Но герои ведь не умирают,
Вечность, вера, любовь – их удел.
Чьи же шрамы не исцелимы?
На какой я сейчас войне?..
Жили-были во мне, жили-были
Ричард Львиное Сердце и Грэй.
Никогда уж не стать мне собою,
Никогда не схватиться за нить,
Чтобы Гордия козни расстроить,
Чтобы узел судьбы разрубить.
Кто я? ужли не гений?
Гений не я? А кто же?
Внешне почти Есенин,
Только чуть-чуть моложе.
Духом второй я Байрон,
Вечный пленник свободы.
Сзади маячит Тауэр,
В спину свистят лорды.
Равен Наполеону
Волей своей железной.
Битву при Ватерлоо
Не проиграю, честно.
Мне бы парить от счастья,
Петь соловьём песни,
Миру кричать: «Здравствуй!»
Но есть одно «если».
Червь изнутри гложет.
Петли ходов душат.
Что же мне делать? Что же?
Если ответ нужен.
Нет никаких пропорций.
Нет ничего вне ада.
Стану я, знать, пропойцей,
Или же выпью яда.
Если бы муза была музыком
Музык явился как-то мне, уже под утро.
Хотелось выставить его, что было б мудро.

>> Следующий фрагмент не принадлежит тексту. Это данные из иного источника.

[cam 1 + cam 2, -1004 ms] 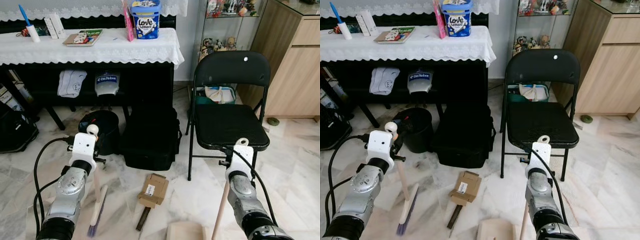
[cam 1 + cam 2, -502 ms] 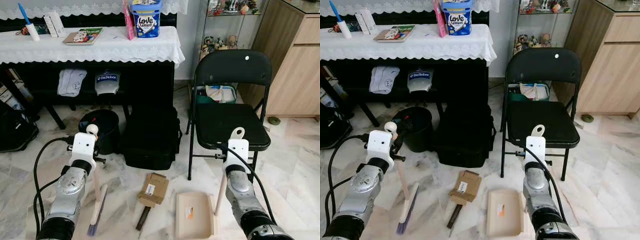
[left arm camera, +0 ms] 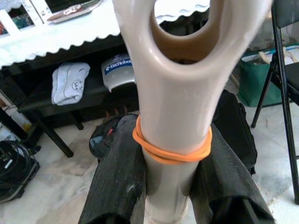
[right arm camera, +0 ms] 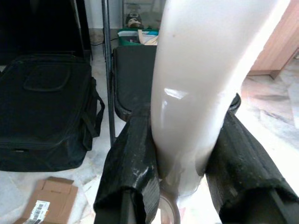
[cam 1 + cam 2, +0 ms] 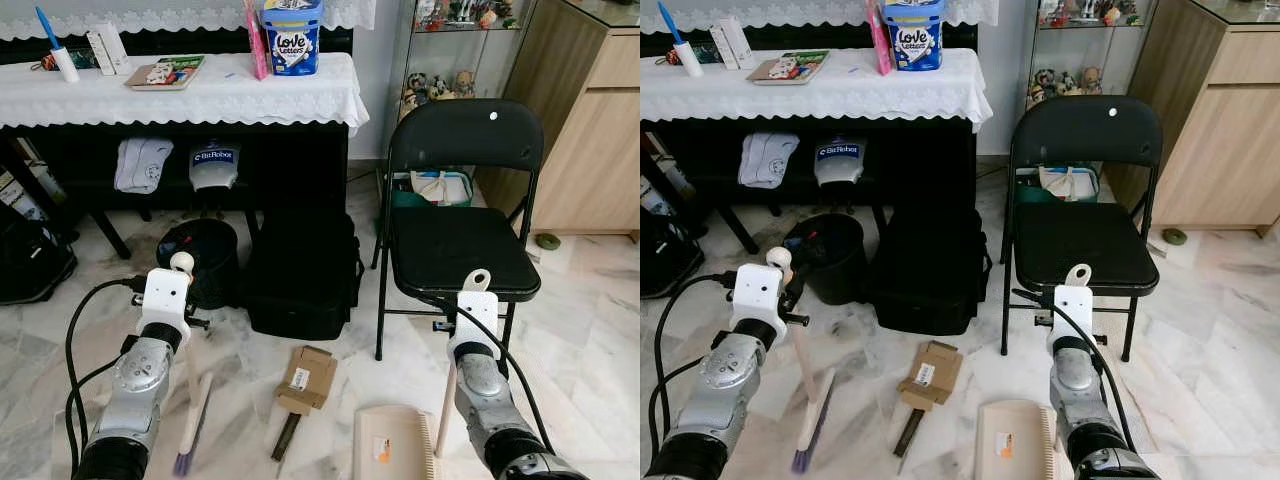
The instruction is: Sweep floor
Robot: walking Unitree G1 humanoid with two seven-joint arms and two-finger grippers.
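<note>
Lying lower and nearer than before, dustpan (image 5: 392,445) in right tool (image 4: 180,154).

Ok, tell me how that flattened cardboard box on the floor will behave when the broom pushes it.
The flattened cardboard box looks thin and light, so it should probably slide easily across the smooth marble floor. Its raised flaps suggest that it may fold or catch rather than stay rigid. Lying flat, it likely won't roll.

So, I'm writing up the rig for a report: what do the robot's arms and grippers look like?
Both arms are silver metal with rounded joints, ending in a white boxy wrist block. A black cable loops along each arm. The left gripper and right gripper each have two long, matte black fingers with a slightly rough surface.
</note>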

Но я подумала: а вдруг он некий Будда?
Вдруг вдохновение вселит и веру в чудо?
Однако ж гость не помышлял о разговоре,
Втихую завтрак мой сожрал и начал спорить,
Внушать: поэзия, пойми, не бабье дело.
Мужчина – Бог, мужчина – Дух, ты только тело.
Чтоб впредь не слышал от тебя – «свеча горела»,
Три буквы «к» – твой потолок, твои пределы.
И там на кухне не греми, давай потише!
Не видишь, что ли, чёрт возьми! Музык твой пишет!
Хочешь сказку от дурака
Колобка-Ваньки-Емели?
Слепили его – в ход пошла из сусеков мука —
Испекли, да сразу не съели.
Положили к окну остудить, чтоб
Не обжёг руки, губы и душу,
А ему – хлоп блажь какая-то в лоб,
Он прыг-скок да из дома наружу.
Катится по тропке, скачет на горбунке,
На печке барином вдоль по Питерской едет,
Иногда отдохнёт чуток на пеньке,
Но долго нельзя – вишь, волки по следу
Спешат за ним. Для того ли по свету бёг,
Чтобы хищники энти им отобедали?
Он же Ванька-Емеля плюс Колобок,
А не какой-нибудь грёбаный крендель.
Он продолжит со стаей игру в салки-прятки,
И, может, чьих потрохов отведает.
И вот, значит, катится так, что сверкают пятки,
И вдруг – встречает медведя.
А щука твердит: отпусти меня, отпусти!
– Ну, нет, – говорю ей в ответ. – Не могу, прости!
Уж очень люблю заливное из вас, из щук.
И речь человечья твоя – это ж просто трюк?
Она округляет глаза и шипит: дурак!
Неужто совсем не желаешь волшебных благ?